Figure 1. HuggingFace Leaderboard as of 01/31/2024.

Use Parakeet-TDT model in your code

To run speech recognition with Parakeet-TDT, NVIDIA NeMo needs to be installed as a pip package as shown below. Cython and PyTorch (2.0 and above) should be installed before attempting to install NeMo Toolkit.

pip install nemo_toolkit['asr']

Once NeMo is installed, you can use Parakeet-TDT to recognize your audio files as follows:

import nemo.collections.asr as nemo_asr
asr_model = nemo_asr.models.ASRModel.from_pretrained(model_name="nvidia/parakeet-tdt-1.1b")
transcript = asr_model.transcribe(["some_audio_file.wav"])

Understanding Token-and-Duration Transducers

Token-and-Duration Transducers (TDT) represent a significant advancement over traditional Transducer models by drastically reducing wasteful computations during the recognition process. To grasp this improvement, let's delve into the workings of a typical Transducer model.


Figure 2. Transducer Model Architecture

Transducer models, as illustrated in Figure 2, consist of an encoder, a decoder, and a joiner. During speech recognition, the encoder processes audio signals, extracting crucial information from each frame. The decoder extracts information from already predicted text. The joiner then combines the outputs from the encoder and decoder, and predict a text token for each audio frame.

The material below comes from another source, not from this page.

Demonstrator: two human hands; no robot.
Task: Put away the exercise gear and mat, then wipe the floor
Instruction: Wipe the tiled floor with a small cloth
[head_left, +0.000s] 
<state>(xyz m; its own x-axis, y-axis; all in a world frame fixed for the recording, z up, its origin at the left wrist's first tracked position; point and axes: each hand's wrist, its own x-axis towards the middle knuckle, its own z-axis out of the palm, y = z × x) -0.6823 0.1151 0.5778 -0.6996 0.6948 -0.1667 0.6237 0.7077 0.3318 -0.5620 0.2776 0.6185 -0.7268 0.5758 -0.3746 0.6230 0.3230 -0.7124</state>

From the joiner's perspective, a frame typically covers 40 to 80 milliseconds of audio signal, while on average people speak a word per 400 milliseconds. This discrepancy makes it so that certain frames don't associate with any text output. For those frames, the Transducer would predict a "blank" symbol. A typical sequence of predictions of a Transducer looks something like,

_ _ _ _ NVIDIA _ _ _ _ is _ _ _ a _ _ great _ _ _ _ _ place _ _ _ _ to work _ _ _

where _ represents the blank symbol. To generate the final recognizion output, the model would delete all the blanks, and generate the output

NVIDIA is a great place to work

As we can see, there are many blanks symbols in the original output and this means the Transducer model wasted a lot of time on "blank frames" -- frames for which the model predicts blanks which don't contribute to the final output.


Figure 3. TDT Model Architecture

TDT is designed to mitigate wasted computation by intelligently detecting and skipping blank frames during recognition. As Figure 3 shows, when a TDT model processes a frame, it simultaneously predicts two things:

  1. probability of token PT(v|t, u): the token that should be predicted at the current frame;
  2. probability of duration PD(d|t, u): the number of frames the current token lasts before the model can make the next token prediction.

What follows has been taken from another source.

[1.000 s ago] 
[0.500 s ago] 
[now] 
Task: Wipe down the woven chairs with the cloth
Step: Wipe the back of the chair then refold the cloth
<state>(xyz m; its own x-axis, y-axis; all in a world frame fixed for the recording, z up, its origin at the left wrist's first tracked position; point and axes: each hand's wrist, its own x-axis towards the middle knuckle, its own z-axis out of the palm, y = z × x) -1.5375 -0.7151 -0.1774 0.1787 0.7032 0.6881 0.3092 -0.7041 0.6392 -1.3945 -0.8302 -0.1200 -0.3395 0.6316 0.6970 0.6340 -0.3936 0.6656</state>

The TDT model is trained to maximize the number of frames skipped by using the duration prediction while maintaining the same recognition accuracy. For example in the example above, unlike a conventional Transducer that predict a token for every speech frame, the TDT model can simply the process as follows,

frame 1:  predict token=_,      duration=4
frame 5:  predict token=NVIDIA, duration=5
frame 10: predict token=is,     duration=4
frame 14: predict token=a,      duration=3
frame 17: predict token=great,  duration=6
frame 23: predict token=place,  duration=5
frame 28: predict token=to,     duration=1
frame 29: predict token=work,   duration=4
frame 33: reached the end of audio, recognition completed.

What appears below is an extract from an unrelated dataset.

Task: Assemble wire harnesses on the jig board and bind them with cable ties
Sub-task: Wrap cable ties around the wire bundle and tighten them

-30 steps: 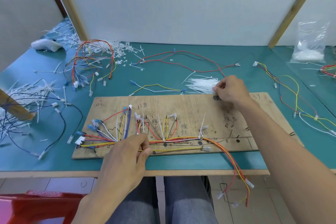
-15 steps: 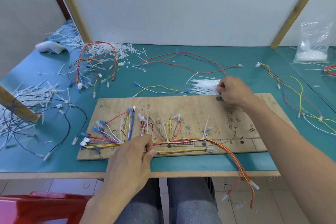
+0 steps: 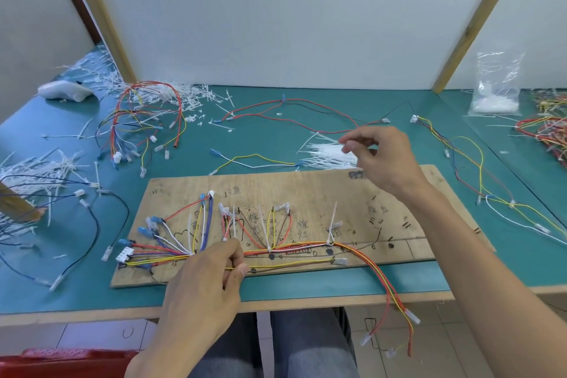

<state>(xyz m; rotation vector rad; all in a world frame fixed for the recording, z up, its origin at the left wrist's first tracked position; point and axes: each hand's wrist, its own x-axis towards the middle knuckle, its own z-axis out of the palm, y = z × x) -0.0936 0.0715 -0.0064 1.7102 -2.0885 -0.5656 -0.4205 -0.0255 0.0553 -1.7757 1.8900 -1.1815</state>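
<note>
Head camera looks down on the board [image 3: 352, 193], which lies flat on the green desk [image 3: 276, 138] close to its near edge. The wire harness [image 3: 300, 247] runs along the board's near side. Its branches fan toward the board's left end, and its red and yellow tail hangs off the board's near right side, past the desk edge. Several cable ties [image 3: 333, 221] already circle the trunk, with their white tails standing up from the board.

Your left hand [image 3: 202, 288] sits at the board's near edge, left of centre. Its grip is clamped on the harness trunk, thumb and fingers curled round the wires.

Your right hand [image 3: 383, 160] hovers above the board's far edge, right of centre, over a loose heap of white ties [image 3: 325, 157] lying just beyond that edge. Its grip is drawn together at the fingertips; you cannot tell whether a tie sits between them.

Beyond the board's far left corner lie a wire bundle [image 3: 144, 120] and tie scraps [image 3: 190, 95]. A clear bag [image 3: 497, 92] stands well beyond the board's far right corner.
</note>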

In this toy example, TDT can reduce the number of predictions the model have to make from 33 to 8. In our extensive experiments with TDT models, we see this optimization indeed leads to a substantial acceleration in recognition speed. Our research has also demonstrated that TDT models exhibit enhanced robustness to noisy speech and token repetitions in the text compared to traditional Transducer models. Note, this blog post simplies certain aspects of Transducer models in order to better illustrate the design differences between Transducers and TDT, and we would refer interested readers to our paper for technical details.